The musical begins in New York, where the band of volunteers assembles, a ragtag group of idealists swimming against the glum isolationist tide of Depression-era American politics. There’s swayed pacifist Alice (Claire Noelle Pearson), nurses Mildred Brustein (Ali Toia) and Dorothy Johnson (Bri’unia Stock) and eager but scared Arthur (Harry Fahn), among many others. It’s almost impossible to keep up with all the names, especially because several cast members play multiple characters throughout. The vastness of the cast and historical scope of “Heart of Spain” makes clear that the musical is interested in punctuating history with human moments rather than telling a more specific, individual story of the war. It makes it hard to become emotionally invested in individual characters — though Arthur in particular manages to wring tragedy from a handful of scenes — but the broad story of the war is gripping enough to get past that.

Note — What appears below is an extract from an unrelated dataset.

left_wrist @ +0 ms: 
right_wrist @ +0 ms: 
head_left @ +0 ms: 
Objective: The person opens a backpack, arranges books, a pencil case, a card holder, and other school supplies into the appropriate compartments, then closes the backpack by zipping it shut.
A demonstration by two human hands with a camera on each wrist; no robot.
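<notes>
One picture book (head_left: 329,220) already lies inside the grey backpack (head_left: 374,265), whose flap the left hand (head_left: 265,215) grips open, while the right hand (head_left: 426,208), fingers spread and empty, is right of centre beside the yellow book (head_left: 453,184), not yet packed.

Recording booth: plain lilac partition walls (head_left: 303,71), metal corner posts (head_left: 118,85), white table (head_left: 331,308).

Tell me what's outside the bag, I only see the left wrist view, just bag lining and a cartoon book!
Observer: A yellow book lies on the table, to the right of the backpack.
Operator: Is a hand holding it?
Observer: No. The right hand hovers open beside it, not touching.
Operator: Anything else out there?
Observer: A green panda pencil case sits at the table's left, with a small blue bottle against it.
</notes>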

This broader focus is manifested in the vignette structure of “Heart of Spain,” its direct addresses to the audience to fill in historical context and the incredible density of information thrown at the audience. While the first act tells a fairly straight-forward story of the international brigade’s journey from New York to the shores of Europe and over the Pyrenees mountains to Spain to the front lines of battle, the second act makes some detours to include a eulogy to the enemy and a brief recounting of the long, bloody history of the Spanish monarchy.
Amid this verbosity, Kate Edmunds’ lovely, spare scenic design is an appropriate blank canvas on which to tell this genuinely epic tale. A waterfall of wrinkled white material takes up most of the Zellerbach Playhouse stage and splits open to act as the peak of the Pyrenees mountain range. An assortment of boxes make up the scenery, acting as seats on a train or letter-writing tables depending on the scene. The plainness of the background leaves the viewer free to soak up the rich, heavy history of the Spanish Civil War.

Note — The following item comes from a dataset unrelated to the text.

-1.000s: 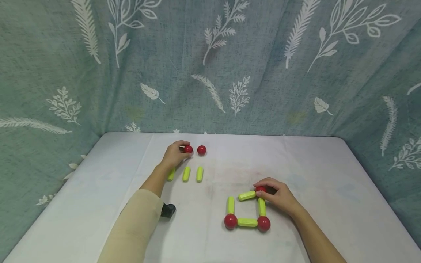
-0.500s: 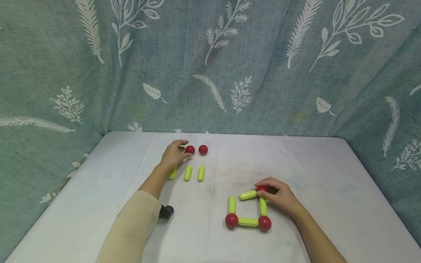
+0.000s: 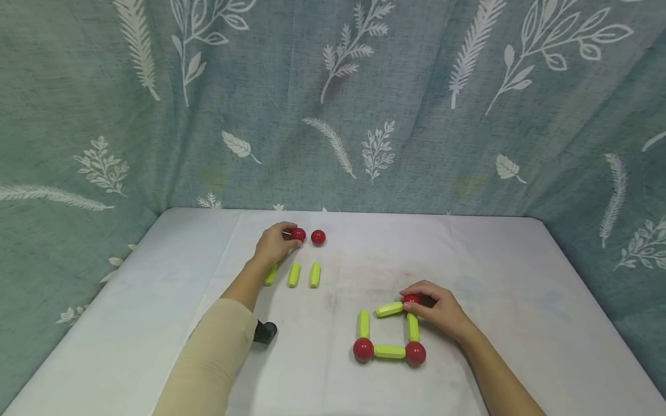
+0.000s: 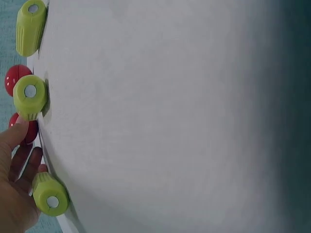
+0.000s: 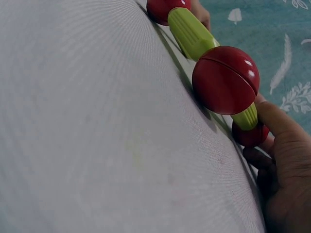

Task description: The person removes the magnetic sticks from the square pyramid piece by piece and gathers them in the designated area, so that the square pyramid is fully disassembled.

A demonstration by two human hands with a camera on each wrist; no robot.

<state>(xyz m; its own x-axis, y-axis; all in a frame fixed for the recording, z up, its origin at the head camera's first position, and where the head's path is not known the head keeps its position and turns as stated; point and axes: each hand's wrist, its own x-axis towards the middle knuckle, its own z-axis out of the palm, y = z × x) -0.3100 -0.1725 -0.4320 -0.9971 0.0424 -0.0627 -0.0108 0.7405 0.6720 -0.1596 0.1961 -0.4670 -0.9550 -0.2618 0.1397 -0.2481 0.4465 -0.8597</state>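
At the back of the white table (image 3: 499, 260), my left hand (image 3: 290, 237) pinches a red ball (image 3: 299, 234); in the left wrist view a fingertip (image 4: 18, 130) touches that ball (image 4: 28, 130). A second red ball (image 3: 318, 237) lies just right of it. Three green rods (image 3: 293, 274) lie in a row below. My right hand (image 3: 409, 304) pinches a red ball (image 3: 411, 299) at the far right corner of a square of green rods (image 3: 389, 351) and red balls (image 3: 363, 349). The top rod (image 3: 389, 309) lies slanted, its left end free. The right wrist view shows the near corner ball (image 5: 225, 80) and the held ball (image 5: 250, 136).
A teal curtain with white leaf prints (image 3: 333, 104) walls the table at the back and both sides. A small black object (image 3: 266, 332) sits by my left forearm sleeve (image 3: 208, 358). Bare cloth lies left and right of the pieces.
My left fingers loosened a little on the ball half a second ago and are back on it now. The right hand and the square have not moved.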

“Heart of Spain” is a fairly monumental endeavour and, for the most part, it is beautifully executed. The crowd-pleasingly triumphant song “Arriba, Mis Companeros!” is a particular highlight, as are some of the musical’s stunning visuals. At times, though, “Heart of Spain” suffers from shaky vocals and relies on exposition that feels more like an entertaining history lesson than a work of theater. Yet the vitality of the subject matter trumps its faults. “Heart of Spain” is a loving act of remembrance, mourning and historical recovery — a necessary recuperation of an important moment for America and the world.
A previous version of this article incorrectly referred to Glynn Bartlett as the scenic designer. In fact, she is the scenic artist and Kate Edmunds is the designer.